**Work item:**
Without the pictures, extract every line from the start of the material to the line containing "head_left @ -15", both ends included.

**Given material:**
--

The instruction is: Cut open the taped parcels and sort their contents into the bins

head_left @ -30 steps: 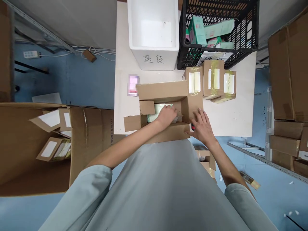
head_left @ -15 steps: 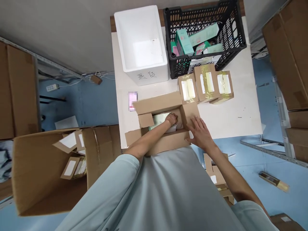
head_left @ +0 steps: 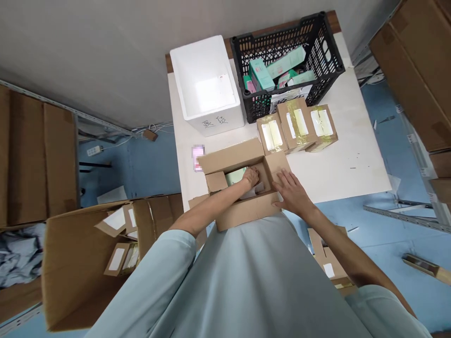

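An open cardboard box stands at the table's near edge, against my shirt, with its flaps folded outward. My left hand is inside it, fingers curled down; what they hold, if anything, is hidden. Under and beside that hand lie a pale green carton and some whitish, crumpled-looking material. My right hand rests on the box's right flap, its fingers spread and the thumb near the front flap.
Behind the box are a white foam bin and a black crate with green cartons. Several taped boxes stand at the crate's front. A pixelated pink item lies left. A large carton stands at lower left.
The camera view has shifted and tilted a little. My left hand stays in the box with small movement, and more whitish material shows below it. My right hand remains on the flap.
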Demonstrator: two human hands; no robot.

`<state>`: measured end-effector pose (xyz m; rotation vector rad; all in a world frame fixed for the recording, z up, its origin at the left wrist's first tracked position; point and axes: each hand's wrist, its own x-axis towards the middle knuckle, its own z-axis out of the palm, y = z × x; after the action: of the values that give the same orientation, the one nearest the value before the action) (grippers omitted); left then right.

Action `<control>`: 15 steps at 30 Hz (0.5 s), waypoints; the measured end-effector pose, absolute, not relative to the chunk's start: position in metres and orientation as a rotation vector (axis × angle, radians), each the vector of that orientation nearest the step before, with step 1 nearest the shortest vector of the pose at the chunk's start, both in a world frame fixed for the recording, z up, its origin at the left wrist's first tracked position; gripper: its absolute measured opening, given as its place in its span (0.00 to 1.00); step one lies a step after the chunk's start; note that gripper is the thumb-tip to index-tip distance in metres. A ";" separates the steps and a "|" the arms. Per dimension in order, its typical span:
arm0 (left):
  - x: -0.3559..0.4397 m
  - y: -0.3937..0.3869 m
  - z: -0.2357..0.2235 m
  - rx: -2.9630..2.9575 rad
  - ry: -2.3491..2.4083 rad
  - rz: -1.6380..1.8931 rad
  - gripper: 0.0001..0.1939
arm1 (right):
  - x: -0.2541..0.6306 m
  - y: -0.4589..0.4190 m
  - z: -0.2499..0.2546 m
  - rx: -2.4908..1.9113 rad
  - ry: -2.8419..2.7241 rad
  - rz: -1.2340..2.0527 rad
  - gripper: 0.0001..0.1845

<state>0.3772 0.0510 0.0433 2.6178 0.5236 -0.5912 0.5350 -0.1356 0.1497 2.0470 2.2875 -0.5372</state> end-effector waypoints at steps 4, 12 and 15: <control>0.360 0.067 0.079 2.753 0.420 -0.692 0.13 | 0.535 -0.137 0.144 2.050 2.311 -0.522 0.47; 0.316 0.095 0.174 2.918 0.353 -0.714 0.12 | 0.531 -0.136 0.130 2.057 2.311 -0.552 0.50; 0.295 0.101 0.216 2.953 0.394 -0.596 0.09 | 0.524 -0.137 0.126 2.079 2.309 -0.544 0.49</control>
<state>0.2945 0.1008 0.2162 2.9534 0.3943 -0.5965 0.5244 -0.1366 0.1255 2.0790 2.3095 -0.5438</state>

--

**Answer section:**
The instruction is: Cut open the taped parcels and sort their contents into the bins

head_left @ -30 steps: 
head_left @ -15 steps: 

This completes the answer.